Authors: Christian Kasey, Mounir Zerrad, Yiwei Li, Gavin Williams, North Carolina State University; Ashton Cropp, Virginia Commonwealth University
Published: ACS Synthetic Biology
DOI: 10.1021/acssynbio.7b00287
Abstract:
Macrolides are a large group of natural products that display broad and potent biological activities and are biosynthesized by type I polyketide synthases (PKSs) and associated enzymatic machinery. There is an urgent need to access macrolides and unnatural macrolide derivatives for drug discovery, drug manufacture, and probe development.

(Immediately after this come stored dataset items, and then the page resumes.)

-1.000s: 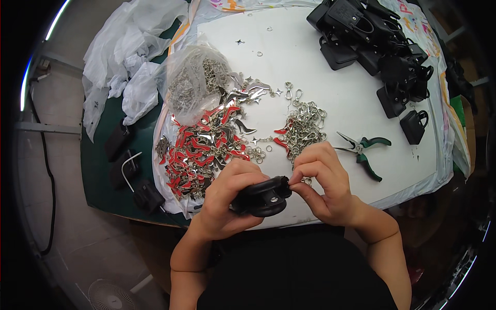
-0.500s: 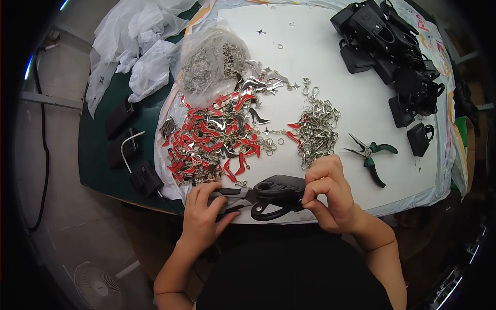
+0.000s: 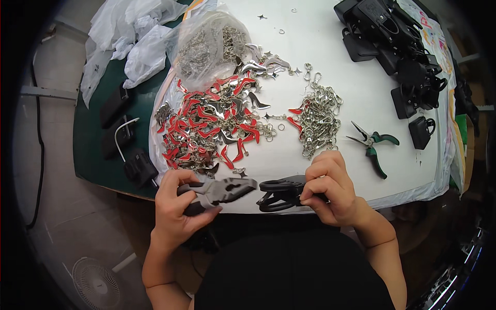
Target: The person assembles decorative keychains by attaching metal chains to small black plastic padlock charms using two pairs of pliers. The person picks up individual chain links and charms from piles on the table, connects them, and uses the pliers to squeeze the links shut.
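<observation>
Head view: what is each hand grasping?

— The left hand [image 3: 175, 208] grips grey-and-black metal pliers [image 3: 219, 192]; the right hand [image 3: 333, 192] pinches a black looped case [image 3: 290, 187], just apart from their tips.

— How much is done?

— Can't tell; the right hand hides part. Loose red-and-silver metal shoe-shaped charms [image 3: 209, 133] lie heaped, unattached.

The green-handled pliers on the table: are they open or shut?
Open: the green-handled pliers lie with jaws apart and handles spread.
</observation>
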The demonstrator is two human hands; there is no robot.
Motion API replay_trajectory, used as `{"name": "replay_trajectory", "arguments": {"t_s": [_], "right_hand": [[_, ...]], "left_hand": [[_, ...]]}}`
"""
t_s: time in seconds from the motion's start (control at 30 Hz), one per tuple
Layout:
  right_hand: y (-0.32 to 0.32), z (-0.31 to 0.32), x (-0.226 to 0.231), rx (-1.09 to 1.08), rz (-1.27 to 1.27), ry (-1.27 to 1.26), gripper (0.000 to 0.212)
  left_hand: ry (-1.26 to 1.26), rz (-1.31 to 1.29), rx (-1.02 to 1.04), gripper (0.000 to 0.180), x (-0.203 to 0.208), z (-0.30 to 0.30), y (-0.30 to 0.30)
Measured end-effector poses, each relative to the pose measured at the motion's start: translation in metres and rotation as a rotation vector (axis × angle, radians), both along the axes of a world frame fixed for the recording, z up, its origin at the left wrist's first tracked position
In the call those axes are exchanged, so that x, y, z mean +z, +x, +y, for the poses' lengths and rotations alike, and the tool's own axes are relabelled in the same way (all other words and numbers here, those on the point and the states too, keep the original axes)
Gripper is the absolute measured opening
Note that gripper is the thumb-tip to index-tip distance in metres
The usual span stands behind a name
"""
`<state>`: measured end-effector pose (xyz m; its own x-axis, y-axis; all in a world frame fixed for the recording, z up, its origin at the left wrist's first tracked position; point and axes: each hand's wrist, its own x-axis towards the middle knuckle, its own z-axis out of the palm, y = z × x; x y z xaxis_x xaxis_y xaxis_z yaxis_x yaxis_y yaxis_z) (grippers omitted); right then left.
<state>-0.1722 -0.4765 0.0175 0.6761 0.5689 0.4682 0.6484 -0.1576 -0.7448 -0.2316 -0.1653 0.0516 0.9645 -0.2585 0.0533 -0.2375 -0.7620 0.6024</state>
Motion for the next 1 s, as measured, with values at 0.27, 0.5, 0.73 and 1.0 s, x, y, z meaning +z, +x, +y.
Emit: {"name": "replay_trajectory", "arguments": {"t_s": [0.27, 0.5, 0.73, 1.0], "right_hand": [[-0.014, 0.009, -0.016, -0.138, -0.038, 0.049, 0.026], [-0.013, 0.010, -0.020, -0.166, -0.070, 0.067, 0.023], [-0.014, 0.011, -0.022, -0.161, -0.022, 0.092, 0.023], [-0.007, -0.011, -0.009, -0.177, -0.002, -0.021, 0.033]], "left_hand": [[0.299, -0.087, -0.200, 0.041, 0.031, -0.030, 0.014], [0.347, -0.127, -0.203, 0.043, 0.030, -0.029, 0.017], [0.386, -0.172, -0.247, 0.040, 0.031, -0.030, 0.023], [0.275, -0.133, -0.265, 0.035, 0.023, -0.034, 0.034]]}}
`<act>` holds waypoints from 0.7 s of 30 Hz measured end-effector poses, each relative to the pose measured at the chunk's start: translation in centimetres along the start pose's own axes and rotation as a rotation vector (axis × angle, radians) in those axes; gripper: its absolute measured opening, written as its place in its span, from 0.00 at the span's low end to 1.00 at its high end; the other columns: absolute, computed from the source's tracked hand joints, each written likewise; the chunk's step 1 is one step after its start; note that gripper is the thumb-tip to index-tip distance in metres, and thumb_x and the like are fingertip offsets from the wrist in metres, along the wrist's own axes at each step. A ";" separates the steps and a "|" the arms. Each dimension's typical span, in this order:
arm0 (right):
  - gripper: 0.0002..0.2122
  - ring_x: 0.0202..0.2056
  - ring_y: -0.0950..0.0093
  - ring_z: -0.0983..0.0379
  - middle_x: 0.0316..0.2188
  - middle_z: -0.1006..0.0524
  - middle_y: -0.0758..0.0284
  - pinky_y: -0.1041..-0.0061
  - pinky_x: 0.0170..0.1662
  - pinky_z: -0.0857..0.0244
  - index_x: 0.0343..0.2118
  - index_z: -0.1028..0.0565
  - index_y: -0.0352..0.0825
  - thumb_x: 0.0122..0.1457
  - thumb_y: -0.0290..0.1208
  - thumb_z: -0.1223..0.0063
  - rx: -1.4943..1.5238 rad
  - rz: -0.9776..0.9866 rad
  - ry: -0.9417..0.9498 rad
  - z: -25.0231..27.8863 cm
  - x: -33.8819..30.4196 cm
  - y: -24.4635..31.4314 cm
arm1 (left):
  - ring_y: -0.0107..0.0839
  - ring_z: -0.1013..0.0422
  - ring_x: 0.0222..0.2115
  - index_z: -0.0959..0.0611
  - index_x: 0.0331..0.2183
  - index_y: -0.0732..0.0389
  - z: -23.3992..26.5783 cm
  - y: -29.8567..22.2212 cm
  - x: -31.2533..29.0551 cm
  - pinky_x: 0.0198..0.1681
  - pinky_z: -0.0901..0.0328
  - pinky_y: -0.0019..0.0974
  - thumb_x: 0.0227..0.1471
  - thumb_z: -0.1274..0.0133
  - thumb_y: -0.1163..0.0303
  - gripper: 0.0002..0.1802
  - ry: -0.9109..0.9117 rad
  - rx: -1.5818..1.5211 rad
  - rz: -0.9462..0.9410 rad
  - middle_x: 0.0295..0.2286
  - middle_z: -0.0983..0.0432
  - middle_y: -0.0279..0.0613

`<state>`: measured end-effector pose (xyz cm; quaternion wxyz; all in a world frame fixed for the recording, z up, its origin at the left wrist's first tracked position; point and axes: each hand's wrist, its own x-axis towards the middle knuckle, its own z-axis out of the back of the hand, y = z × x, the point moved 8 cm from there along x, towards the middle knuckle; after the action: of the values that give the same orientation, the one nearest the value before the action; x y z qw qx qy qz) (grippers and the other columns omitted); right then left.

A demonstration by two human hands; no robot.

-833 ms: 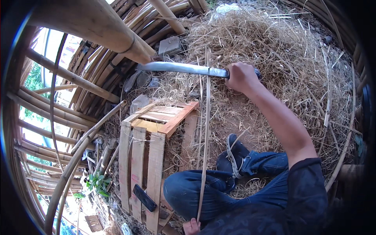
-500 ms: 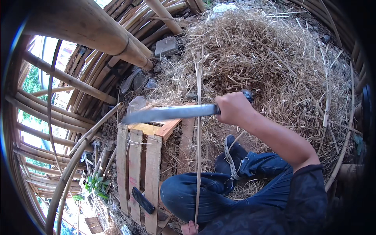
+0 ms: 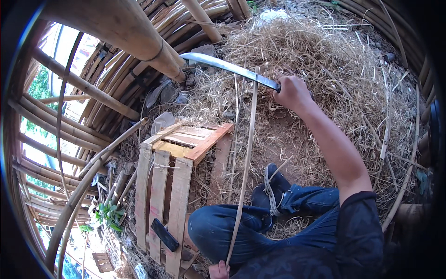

Typically, efforts to engineer the biosynthesis of macrolides and macrolide analogues in various microbial hosts are hampered by the complexity of macrolide biosynthetic pathways and our limited ability to rationally reprogram type I PKSs and post-PKS machinery. High-throughput approaches based on synthetic biology and directed evolution could overcome this problem by testing the function of large libraries of variants. Yet, methods that can identify mutant enzymes, pathways, and strains that produce the desired macrolide target are not generally available. Here we show that the promiscuous macrolide sensing transcription factor MphR is a powerful platform for engineering variants with tailored properties. We identified variants that displayed improved sensitivity towards erythromycin, tailored the inducer specificity, and significantly improved sensitivity to macrolides that were very poor inducers of the wild-type MphR biosensor. Designer macrolide biosensors should find broad utility and enable applications related to high throughput synthetic biology and directed evolution of macrolide biosynthesis.